- Born: 1958 (age 67–68) Melbourne, Australia
- Education: Dip. Art, 1977–1979 Sydney College of the Arts, University of Sydney, NSW. MVA, 1987–1990 Sydney College of the Arts, University of Sydney, NSW. BA, 1982 Sydney College of the Arts, University of Sydney, NSW
- Occupations: Artist: Photographer, sculptor

= Debra Phillips =

Australian photographer (born 1958)

Debra Phillips (born 1958) is an Australian artist. Her main practice is photography, but she also works across other forms such as sculpture and moving image. She has been an exhibiting artist since the 1980s, is included in many collections, and has won multiple awards for her work. Phillips resides in Sydney and is a senior lecturer at The College of Fine Arts, University of New South Wales.

== Biography ==
Debra Phillips was born in Melbourne, Australia, in 1958. In 1977, Phillips relocated to Sydney, Australia, to start a Diploma of Art at Sydney College of the Art, University of Sydney, NSW. Starting in the 1980s, her works have been a part of many solo and group exhibitions across Australia, totalling in 54 exhibitions. Still residing in Sydney today, Phillips is a senior lecturer at the College of Fine Arts, University of New South Wales.

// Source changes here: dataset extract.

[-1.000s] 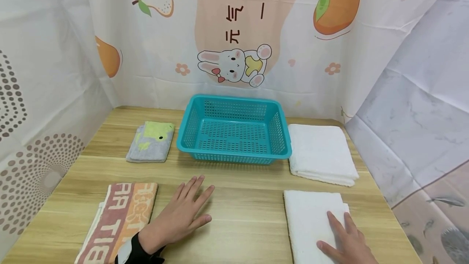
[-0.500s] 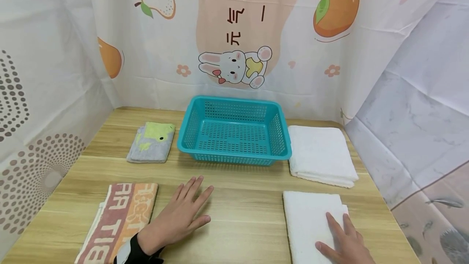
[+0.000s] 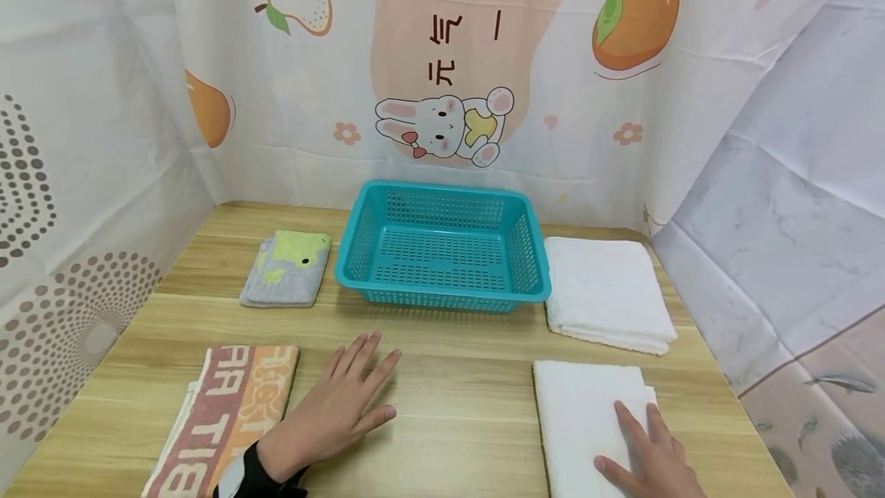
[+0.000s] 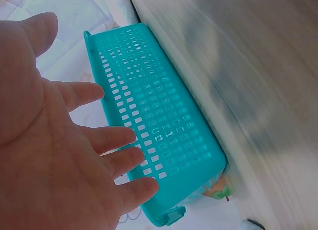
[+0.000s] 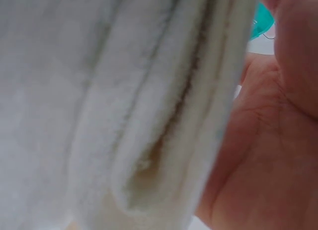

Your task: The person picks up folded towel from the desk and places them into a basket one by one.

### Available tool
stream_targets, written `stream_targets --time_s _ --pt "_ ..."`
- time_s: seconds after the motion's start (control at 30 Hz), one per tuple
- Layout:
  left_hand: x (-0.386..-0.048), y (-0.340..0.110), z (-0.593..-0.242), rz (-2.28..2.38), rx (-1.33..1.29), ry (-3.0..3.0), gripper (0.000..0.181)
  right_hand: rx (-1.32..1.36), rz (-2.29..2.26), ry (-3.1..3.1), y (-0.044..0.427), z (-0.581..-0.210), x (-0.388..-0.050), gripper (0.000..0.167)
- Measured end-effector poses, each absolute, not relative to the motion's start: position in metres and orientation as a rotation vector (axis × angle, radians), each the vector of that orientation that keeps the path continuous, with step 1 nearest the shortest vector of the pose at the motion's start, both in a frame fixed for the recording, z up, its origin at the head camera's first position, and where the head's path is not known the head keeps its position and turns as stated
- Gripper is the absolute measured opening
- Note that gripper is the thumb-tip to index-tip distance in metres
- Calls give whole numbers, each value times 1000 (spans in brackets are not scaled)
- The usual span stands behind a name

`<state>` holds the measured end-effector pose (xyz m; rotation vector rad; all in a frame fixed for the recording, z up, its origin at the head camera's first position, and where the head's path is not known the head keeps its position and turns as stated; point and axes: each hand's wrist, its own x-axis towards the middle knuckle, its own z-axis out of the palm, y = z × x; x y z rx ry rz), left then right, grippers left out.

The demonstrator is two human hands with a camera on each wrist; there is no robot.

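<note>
My left hand (image 3: 335, 410) is held palm down with fingers spread over the wooden table, just right of a folded orange and dusty-pink towel (image 3: 224, 406) with pale lettering. In the left wrist view its palm is bare, and the teal basket (image 4: 154, 111) appears beyond the fingertips. My right hand (image 3: 653, 456) lies over the right part of a folded white towel (image 3: 581, 406), fingers extended and thumb apart. The right wrist view shows the towel's layered folds (image 5: 164, 101) close up beside the palm (image 5: 263, 140); whether the fingertips press on it is hidden there.
A perforated teal basket (image 3: 442, 294) stands at the back middle with nothing in it. Left of it lies a small folded grey and green towel (image 3: 286, 271); right of it, another folded white towel (image 3: 608, 290). Printed curtains (image 3: 276, 98) enclose the wooden table (image 3: 442, 344) at back and sides.
The head view has shifted very slightly. Both hands stay almost where they were, and the towels and basket have not moved.
</note>
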<state>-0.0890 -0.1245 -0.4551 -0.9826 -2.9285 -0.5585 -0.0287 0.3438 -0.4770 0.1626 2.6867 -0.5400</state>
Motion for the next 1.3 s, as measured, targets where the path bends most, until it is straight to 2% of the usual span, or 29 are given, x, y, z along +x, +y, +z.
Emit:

== Work and publications ==
Debra Phillips was one of the women artists of the 1980s and early 1990s. Her work encapsulates her personal interests in questioning different forms of representation, histories, and identity.

Recurring themes in her art include disappearance and obsolescence, contemporary life, and the use of photography as a structure of representation—challenging the notion that photography presents a true perception of the real world. Her work represents a collapse of time into the present. It is self-consciously aesthetic, this allows the viewer to think about the images resist becoming just surface appearances or if they invite fear of depth/deeper meanings.

Phillips is represented in private, national, and international collections. Her work has been published in numerous places, including: Twelve Australian Photo Artists (Blair French and Daniel Palmer, Sydney: Piper Press, 2009) and in Look: Contemporary Australian Photography Since 1980 (Anne Marsh, Melbourne: MacMillan Art Publishing, 2010).

== Notable works ==

=== Balance of obsolescence (1987) ===

This series of Type C photographs (100.0 × 100.0 cm) was part of a solo exhibition at the First Draft gallery, Sydney, and also a group exhibition, "Constructed Images" at The Australian National Gallery, Canberra in 1987. In 1989 it was part of exhibition "Tableaux Mourant: Photography and Death", Fine Arts Gallery, University of Tasmania, Hobart.
Now it is part of the Art Gallery of NSW collection.

=== Series "The Colonisation of time" X (1990) ===

This cibachrome series (119 × 149 × 5 cm) by Debra Phillips focuses on photography's links to science and technology as well as placing a large emphasis on westernisation. The title suggests issues between European colonisation in Australia and the rapid technology progress throughout the globalised world. Each photograph in the series features a large X that crosses the image. This help supports the interrelated themes of colonisation, photography, time, representation, technology and the land.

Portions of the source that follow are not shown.